The company at the centre of the disaster has encountered anger over its failure to prevent the catastrophe, its treatment of tens of thousands of evacuated residentsand its haphazard attempts to clean up its atomic mess.
Now, the same utility, Tokyo Electric Power [Tepco], is attempting to banish its Fukushima demons with a push to restart two reactors at Kashiwazaki-kariwa, one of its three nuclear plants. Only then, it says, can it generate the profits it needs to fund the decommissioning of Fukushima Daiichi and win back the public trust it lost in the wake of the meltdown.
‘This is no place for a nuclear power plant’
The public, however, is far from convinced. Last year, the people of Niigata prefecture registered their opposition to the utility’s plans by electing Ryuichi Yoneyama, an anti-nuclear candidate, as governor.
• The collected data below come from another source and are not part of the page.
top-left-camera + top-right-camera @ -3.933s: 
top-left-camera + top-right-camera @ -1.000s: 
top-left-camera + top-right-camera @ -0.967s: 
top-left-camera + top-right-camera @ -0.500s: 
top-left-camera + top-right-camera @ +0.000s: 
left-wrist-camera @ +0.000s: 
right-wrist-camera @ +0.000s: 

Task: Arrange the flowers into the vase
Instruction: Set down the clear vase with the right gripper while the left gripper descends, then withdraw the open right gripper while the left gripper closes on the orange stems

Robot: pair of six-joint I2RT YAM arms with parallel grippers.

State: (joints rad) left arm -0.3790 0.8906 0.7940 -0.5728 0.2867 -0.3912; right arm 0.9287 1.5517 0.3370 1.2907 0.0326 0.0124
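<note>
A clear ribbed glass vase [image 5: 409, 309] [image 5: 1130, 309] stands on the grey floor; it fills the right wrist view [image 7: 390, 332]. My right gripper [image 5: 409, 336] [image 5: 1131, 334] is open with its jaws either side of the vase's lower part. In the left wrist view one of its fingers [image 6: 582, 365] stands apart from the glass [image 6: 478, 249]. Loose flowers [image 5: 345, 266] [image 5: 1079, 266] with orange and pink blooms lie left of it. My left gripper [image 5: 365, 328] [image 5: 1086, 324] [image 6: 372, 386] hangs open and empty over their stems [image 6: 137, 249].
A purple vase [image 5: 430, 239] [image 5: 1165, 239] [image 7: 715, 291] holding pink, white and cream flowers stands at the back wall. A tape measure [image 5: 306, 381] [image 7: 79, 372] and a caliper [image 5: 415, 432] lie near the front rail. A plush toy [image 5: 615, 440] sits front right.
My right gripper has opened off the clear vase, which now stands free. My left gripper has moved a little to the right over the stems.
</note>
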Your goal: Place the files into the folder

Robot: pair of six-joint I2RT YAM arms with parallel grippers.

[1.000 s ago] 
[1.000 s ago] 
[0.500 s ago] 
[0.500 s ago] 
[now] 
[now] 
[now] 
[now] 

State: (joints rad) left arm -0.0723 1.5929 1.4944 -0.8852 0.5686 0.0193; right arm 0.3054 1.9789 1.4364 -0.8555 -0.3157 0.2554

Exit polls showed that 73% of voters opposed restarting the plant, with just 27% in favour.
Yoneyama has said that he won’t make a decision on the restarts, scheduled for spring 2019, until a newly formed committee has completed its report into the causes and consequences of the Fukushima disaster – a process that could take at least three years.
For many residents, the plant’s location renders expensive safety improvements irrelevant. “Geologically speaking, this is no place for a nuclear power plant,” says Kazuyuki Takemoto, a retired local councillor and a lifelong anti-nuclear activist.
Takemoto cites instability caused by the presence of underground oil and gas deposits in the area, and evidence that the ground on which Tepco’s seawall stands is prone to liquefaction in the event of a major earthquake.
But for Tepco, a return to nuclear power generation is a matter of financial necessity, with the utility standing to gain up to ¥200 billion in annual profits by restarting the two reactors at Kashiwazaki-Kariwa.
Kiyoto Ishikawa, from the plant’s public relations department, insists Tepco has learned the lessons of Fukushima. “Before 3-11 we were arrogant and had stopped improving safety,” he said. “The earthquake was a wake-up call. We now know that improving safety is a continuous process.”
The firm’s assurances were dismissed by Yukiko Kondo, a Kariwa resident, who said the loss of state subsidies if the plant were to remain permanently idle was a sacrifice worth making if it meant giving local people peace of mind.
“Tepco caused the 2011 accident, so there is no way I would ever support restarting nuclear reactors here,” she said. “They kept telling us that Fukushima Daiichi was perfectly safe – and look what happened.”